++++ MATERIAL FOR THIS TASK
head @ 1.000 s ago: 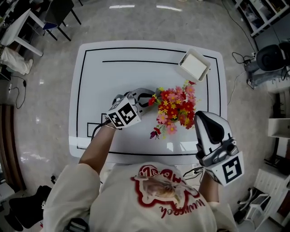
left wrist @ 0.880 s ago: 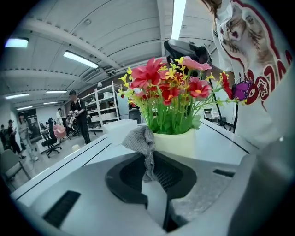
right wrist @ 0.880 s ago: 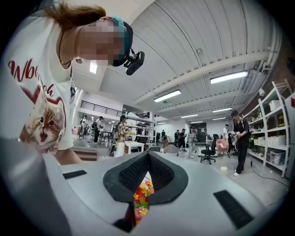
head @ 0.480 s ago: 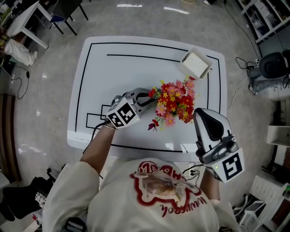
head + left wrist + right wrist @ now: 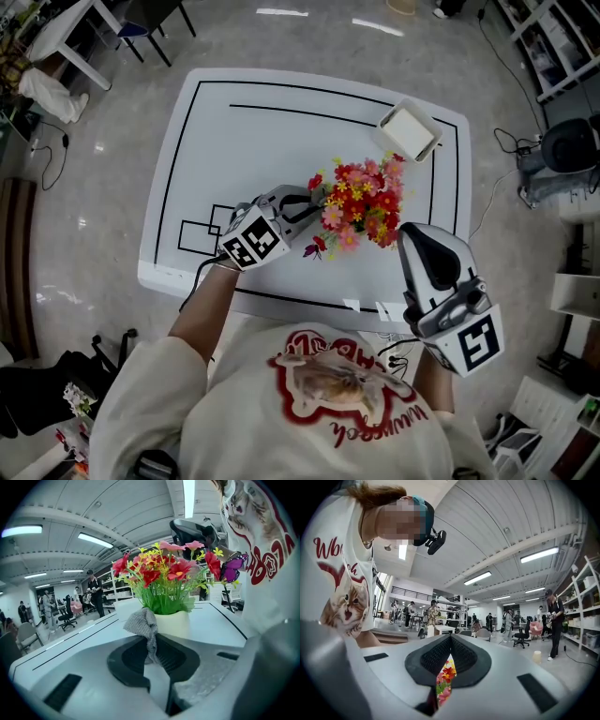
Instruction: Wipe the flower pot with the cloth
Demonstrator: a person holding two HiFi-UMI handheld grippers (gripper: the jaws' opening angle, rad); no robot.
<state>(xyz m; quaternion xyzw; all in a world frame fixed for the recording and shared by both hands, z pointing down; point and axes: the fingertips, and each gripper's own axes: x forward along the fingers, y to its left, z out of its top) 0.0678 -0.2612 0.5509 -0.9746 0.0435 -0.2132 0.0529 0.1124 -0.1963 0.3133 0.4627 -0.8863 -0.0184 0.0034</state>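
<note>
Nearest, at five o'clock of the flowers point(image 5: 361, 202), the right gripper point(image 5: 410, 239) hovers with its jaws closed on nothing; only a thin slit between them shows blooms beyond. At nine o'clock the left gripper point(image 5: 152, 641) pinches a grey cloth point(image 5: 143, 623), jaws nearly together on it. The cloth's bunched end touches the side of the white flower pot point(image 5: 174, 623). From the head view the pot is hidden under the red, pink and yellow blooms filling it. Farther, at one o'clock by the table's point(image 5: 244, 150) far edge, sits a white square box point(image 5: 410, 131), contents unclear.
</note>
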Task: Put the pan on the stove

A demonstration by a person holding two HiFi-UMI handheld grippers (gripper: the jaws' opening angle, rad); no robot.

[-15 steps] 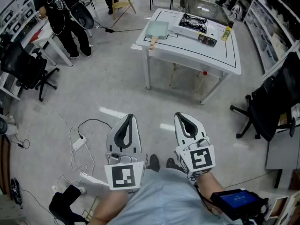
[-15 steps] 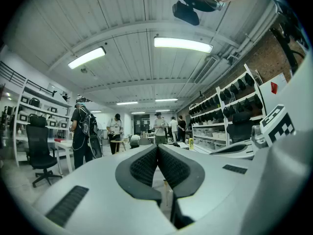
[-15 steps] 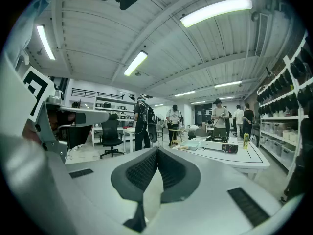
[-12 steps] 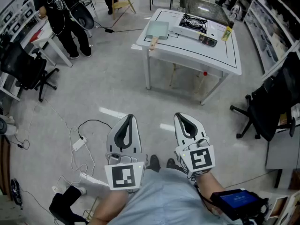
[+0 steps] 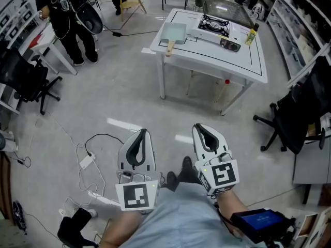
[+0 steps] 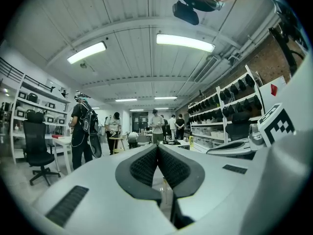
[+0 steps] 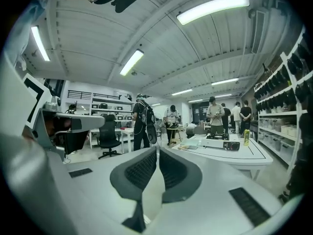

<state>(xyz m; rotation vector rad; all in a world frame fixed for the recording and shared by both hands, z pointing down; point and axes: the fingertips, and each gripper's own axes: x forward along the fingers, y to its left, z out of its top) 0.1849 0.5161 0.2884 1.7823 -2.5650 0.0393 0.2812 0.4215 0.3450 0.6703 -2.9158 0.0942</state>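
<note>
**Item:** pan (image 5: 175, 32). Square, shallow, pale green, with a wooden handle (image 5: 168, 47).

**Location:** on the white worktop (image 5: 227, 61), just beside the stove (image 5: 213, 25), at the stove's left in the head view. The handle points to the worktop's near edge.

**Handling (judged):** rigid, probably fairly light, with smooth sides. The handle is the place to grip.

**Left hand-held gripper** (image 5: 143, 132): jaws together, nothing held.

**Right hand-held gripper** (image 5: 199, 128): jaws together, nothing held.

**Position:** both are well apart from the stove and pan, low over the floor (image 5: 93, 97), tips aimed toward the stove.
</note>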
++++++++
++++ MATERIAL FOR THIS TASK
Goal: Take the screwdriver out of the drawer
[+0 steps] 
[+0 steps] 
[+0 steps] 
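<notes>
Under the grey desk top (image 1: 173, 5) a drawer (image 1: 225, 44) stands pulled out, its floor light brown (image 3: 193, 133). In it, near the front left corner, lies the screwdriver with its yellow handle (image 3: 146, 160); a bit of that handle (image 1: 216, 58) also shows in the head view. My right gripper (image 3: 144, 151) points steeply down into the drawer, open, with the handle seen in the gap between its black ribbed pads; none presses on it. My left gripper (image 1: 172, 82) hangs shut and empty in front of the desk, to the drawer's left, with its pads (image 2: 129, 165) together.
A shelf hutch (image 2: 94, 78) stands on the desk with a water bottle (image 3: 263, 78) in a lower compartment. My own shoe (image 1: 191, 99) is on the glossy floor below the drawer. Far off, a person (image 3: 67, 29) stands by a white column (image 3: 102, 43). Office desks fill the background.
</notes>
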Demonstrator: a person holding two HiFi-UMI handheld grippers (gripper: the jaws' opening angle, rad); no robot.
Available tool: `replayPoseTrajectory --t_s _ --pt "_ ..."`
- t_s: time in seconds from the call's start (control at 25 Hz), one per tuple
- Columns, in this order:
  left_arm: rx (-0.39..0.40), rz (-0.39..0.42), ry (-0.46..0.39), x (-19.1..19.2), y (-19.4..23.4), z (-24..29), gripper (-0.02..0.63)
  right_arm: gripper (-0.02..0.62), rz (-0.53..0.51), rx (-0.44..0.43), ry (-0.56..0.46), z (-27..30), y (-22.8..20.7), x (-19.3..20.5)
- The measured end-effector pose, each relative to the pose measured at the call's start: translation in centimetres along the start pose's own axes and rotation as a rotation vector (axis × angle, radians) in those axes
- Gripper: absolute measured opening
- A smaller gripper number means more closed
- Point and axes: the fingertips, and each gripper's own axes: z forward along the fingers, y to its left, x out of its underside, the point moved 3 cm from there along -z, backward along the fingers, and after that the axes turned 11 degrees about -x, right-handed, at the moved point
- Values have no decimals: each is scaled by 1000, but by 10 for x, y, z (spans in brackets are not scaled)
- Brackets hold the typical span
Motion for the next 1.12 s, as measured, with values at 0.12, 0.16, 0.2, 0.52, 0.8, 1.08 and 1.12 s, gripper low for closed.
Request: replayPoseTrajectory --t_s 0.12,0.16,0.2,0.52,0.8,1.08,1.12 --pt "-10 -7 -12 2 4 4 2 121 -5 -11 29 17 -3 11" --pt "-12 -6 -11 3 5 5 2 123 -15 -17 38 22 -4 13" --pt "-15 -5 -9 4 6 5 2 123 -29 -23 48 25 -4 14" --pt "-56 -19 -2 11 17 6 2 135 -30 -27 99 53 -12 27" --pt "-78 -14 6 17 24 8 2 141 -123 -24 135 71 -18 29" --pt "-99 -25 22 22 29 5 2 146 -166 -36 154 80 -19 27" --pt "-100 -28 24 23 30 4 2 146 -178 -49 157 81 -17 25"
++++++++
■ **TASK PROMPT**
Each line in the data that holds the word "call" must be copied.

■ **YOUR SOLUTION**
- t_s: time in seconds from the call's start (control at 25 Hz), one per tuple
- The measured end-effector pose, each relative to the pose measured at the call's start: translation in centimetres along the start pose's own axes and rotation as a rotation vector (axis × angle, radians) in those axes

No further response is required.